Le Cosaque se mit à rire.

Le malin n’avait point vu le vautour, mais les jeunes Cosaques, depuis longtemps déjà avaient pris l’habitude de taquiner et de tromper l’oncle Erochka chaque fois qu’il venait près d’eux, au cordon.

— En voilà un sot, il n’est bon qu’à mentir, — cria de son poste Loukachka à Nazarka.

Nazarka se tut aussitôt.

— Il faut garder la bête, je veillerai, — dit le vieillard à la grande joie de tous les Cosaques. — Et des sangliers, vous n’en avez pas vu ?
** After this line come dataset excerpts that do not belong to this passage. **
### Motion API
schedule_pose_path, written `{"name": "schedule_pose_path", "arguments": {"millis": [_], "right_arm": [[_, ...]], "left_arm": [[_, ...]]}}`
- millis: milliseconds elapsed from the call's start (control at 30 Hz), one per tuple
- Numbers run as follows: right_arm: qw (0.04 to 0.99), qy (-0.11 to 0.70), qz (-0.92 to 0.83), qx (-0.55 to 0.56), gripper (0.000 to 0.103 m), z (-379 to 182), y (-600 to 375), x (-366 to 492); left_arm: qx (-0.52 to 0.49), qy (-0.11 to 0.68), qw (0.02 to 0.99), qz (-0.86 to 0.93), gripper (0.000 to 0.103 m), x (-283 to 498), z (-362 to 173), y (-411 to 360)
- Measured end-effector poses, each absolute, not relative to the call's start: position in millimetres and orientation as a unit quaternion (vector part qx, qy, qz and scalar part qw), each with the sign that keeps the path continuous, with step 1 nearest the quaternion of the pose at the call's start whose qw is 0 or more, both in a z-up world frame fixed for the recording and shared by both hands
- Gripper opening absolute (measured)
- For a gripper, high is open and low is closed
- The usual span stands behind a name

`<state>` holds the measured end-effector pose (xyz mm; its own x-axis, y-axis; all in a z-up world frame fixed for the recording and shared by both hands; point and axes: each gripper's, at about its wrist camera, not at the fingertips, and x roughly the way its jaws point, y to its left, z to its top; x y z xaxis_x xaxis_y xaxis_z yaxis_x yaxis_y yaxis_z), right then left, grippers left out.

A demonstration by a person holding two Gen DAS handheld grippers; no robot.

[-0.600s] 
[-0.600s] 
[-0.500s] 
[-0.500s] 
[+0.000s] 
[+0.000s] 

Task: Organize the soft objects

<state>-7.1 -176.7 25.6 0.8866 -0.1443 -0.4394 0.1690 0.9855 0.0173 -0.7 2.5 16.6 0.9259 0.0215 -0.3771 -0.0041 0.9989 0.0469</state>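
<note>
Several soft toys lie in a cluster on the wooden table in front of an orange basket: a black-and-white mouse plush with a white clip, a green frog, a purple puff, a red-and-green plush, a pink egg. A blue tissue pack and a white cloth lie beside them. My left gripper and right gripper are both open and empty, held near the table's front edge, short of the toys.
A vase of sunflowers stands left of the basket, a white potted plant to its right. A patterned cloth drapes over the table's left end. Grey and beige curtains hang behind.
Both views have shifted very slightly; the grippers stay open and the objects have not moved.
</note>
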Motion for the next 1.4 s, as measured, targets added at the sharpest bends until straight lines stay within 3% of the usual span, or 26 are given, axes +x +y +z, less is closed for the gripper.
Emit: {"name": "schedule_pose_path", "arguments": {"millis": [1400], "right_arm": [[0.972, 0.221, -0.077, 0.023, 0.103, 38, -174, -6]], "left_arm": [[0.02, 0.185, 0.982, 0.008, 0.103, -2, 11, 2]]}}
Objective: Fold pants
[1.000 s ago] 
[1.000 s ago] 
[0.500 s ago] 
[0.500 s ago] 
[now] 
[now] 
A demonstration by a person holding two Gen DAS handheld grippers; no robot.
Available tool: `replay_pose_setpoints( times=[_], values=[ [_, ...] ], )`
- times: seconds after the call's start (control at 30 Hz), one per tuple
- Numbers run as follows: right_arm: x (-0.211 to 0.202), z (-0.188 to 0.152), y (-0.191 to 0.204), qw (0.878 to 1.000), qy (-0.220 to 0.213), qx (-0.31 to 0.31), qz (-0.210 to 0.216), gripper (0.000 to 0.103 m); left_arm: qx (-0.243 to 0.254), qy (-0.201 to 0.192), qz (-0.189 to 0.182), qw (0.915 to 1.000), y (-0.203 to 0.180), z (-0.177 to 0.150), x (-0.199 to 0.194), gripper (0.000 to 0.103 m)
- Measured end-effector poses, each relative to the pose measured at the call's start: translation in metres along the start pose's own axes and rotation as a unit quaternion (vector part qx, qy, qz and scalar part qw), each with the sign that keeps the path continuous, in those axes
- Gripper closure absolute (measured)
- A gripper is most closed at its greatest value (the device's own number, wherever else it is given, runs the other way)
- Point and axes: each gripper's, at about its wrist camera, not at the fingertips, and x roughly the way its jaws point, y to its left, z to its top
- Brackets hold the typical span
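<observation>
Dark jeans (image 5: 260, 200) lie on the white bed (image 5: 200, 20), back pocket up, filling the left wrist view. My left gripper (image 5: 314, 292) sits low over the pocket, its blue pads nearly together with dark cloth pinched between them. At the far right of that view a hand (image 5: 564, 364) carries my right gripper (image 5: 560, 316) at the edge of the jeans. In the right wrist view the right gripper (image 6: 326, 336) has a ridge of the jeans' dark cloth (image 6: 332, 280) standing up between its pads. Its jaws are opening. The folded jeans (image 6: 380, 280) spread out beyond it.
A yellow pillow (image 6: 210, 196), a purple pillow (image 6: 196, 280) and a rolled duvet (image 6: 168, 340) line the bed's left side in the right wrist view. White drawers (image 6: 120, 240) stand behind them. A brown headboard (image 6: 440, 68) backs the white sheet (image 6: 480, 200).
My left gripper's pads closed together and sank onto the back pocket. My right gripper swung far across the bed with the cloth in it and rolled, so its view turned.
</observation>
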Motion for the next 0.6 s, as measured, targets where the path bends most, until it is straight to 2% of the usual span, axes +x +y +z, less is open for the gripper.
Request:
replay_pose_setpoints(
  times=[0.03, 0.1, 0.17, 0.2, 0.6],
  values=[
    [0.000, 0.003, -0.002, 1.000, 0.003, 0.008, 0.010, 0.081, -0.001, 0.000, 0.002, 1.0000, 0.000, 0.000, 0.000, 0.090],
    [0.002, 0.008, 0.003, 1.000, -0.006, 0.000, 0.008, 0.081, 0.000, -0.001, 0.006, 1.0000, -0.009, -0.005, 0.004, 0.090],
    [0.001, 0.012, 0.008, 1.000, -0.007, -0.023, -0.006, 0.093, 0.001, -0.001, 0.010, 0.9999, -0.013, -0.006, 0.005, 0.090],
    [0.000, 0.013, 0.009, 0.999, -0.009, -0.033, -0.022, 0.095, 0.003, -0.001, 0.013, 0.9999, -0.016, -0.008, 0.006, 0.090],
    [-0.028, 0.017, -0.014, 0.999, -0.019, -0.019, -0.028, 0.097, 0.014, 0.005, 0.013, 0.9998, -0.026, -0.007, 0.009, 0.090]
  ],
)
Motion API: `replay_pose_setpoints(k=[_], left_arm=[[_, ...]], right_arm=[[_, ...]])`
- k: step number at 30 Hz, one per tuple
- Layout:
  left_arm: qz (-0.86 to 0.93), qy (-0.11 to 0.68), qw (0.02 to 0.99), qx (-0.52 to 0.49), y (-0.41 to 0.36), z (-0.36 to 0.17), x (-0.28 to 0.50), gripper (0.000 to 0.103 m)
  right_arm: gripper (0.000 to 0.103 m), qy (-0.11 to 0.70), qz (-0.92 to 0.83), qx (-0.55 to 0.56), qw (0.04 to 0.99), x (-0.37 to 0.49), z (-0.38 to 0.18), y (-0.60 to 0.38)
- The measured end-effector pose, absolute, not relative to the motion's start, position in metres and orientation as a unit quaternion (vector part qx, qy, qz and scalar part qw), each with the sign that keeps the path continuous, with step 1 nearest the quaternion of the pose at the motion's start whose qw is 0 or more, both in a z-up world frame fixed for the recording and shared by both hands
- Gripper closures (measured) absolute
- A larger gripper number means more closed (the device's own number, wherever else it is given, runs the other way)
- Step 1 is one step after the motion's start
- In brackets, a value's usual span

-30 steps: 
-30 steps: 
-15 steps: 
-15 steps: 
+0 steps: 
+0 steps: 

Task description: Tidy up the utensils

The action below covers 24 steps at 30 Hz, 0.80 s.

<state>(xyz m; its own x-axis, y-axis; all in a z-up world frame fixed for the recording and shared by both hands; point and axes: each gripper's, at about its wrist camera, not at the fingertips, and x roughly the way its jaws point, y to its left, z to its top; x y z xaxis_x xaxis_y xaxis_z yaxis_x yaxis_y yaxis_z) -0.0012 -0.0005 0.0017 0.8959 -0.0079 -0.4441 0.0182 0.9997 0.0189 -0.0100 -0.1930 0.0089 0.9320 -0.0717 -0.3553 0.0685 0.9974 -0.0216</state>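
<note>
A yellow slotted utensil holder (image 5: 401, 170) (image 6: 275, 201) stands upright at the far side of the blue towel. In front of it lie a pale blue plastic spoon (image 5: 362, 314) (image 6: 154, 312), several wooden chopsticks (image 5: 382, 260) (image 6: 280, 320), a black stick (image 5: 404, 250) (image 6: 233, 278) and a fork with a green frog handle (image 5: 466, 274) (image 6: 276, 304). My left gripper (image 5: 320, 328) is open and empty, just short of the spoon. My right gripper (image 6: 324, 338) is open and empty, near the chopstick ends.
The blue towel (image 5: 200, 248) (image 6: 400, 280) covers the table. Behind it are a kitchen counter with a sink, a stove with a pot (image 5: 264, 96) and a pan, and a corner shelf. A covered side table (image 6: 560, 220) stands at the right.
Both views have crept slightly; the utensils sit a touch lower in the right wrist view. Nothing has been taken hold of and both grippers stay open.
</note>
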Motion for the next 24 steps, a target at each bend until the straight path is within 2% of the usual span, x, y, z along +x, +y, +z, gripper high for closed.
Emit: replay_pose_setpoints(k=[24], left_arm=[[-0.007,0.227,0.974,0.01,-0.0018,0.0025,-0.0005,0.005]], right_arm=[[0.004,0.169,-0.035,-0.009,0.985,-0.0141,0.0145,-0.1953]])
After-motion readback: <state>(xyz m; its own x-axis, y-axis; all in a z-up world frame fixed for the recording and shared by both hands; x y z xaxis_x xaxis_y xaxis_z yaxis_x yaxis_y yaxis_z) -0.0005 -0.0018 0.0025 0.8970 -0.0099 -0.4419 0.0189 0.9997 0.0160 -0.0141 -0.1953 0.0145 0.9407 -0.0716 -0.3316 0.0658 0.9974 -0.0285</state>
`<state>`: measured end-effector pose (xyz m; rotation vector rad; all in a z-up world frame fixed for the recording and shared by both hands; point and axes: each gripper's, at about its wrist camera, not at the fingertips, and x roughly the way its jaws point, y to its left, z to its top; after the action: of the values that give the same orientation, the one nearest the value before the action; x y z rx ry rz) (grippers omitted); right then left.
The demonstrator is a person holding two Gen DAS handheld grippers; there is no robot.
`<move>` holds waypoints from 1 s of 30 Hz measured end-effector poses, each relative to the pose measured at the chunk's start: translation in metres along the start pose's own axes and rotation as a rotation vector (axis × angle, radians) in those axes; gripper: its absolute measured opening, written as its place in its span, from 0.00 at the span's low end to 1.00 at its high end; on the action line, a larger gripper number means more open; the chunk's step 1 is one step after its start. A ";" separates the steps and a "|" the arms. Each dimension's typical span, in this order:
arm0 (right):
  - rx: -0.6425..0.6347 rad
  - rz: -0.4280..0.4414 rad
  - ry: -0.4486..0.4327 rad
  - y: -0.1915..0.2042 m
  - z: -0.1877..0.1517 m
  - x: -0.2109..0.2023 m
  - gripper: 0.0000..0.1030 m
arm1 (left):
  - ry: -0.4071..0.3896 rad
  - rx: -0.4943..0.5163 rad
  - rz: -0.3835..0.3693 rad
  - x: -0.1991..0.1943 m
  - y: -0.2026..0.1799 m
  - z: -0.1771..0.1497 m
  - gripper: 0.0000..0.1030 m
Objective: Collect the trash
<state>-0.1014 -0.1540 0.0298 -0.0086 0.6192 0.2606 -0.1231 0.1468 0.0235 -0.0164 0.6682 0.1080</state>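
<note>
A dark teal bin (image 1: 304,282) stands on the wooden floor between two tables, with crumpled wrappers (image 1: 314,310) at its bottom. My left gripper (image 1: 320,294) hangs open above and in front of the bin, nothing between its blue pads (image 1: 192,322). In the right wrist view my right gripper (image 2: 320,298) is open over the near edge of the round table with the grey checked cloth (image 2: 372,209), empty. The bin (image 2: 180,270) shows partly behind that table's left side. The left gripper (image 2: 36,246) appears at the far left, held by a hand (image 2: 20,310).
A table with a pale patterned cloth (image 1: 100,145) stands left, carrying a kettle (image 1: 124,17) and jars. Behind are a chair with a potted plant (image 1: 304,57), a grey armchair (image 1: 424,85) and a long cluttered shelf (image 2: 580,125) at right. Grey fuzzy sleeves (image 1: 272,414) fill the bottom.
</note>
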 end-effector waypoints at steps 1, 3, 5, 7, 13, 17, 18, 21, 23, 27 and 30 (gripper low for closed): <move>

— C’est pas si facile de voir des sangliers ? — dit l’ouriadnik, très content de l’occasion de se distraire, en se retournant et en se frottant le dos à deux mains. — Ici, il faut attraper des Abreks et non des sangliers. Tu n’as rien entendu, l’oncle, hein ? — ajouta-t-il en clignant des yeux sans cause, et en montrant ses dents blanches et fortes.

— Les Abreks ? Non, pas entendu, — prononça le vieillard. — Eh bien, y a-t-il du vin ? Donne-moi à boire, brave homme, je suis vraiment fatigué. Attends un peu, je t’apporterai du gibier, je t’en apporterai sans faute. Donne à boire, — ajouta-t-il.

— Eh bien, quoi ? veux-tu t’asseoir ? — demanda l’Ouriadnik, comme s’il n’avait pas entendu les paroles du vieillard.

— Je m’asseoirai toute la nuit, — répondit l’oncle Erochka. — Pour la fête, Dieu donnera peut-être quelque chose, je te l’apporterai, sûrement.

— L’oncle ! Eh ! l’oncle ! — cria d’en haut Loukachka en attirant à soi l’attention de tous les Cosaques qui se retournèrent. — Va vers le torrent, là-bas, il y a un magnifique troupeau. Je ne mens pas ! C’est sûr. Dernièrement un Cosaque en a tué un. Je dis la vérité, — ajouta-t-il en arrangeant son fusil derrière son dos et d’une telle voix qu’il était évident qu’il ne raillait pas.

— Eh ! Loukachka-Ourvan ! Tu es là ? — fit le vieillard en regardant en haut. — Où a-t-il été tué ?

— Tu ne m’avais pas vu ? Évidemment, je suis très petit, — fit remarquer Loukachka. — Il était près du fossé, l’oncle, — ajouta-t-il sérieusement en secouant la tête. — Nous marchions près du fossé, j’entends du bruit et mon fusil est dans l’étui. Ilaska a tiré… Je te montrerai l’endroit, l’oncle, ce n’est pas loin. Attends un peu, moi, mon cher, je connais tous les sentiers. Oncle Mocev ! — ajouta-t-il d’un ton décisif, presque impérieux, en s’adressant à l’ouriadnik — il est temps de remplacer ! — Et prenant son fusil, sans attendre l’ordre, il se mit à descendre du poste d’observation.

— Descends, — fit l’Ouriadnik après un regard circulaire. — Est-ce ton tour, Gourka ? Va ! Il est devenu habile, ton Loukachka, — ajouta-t-il en s’adressant au vieillard. — Il est comme toi, il ne reste pas souvent à la maison ; récemment il en a tué un.

  1. Accourir, en le langage des Cosaques, signifie venir à cheval (Note de l’Auteur).
  2. Ouriadnik, chef du détachement des Cosaques, ayant le grade de sous-officier.
  3. Porchni, chaussures faites de peau brute et qu’on ne peut mettre qu’en les mouillant. (Note de l’Auteur.)
  4. S’asseoir, en le langage des Cosaques, signifie guetter l’animal. (Note de l’Auteur.)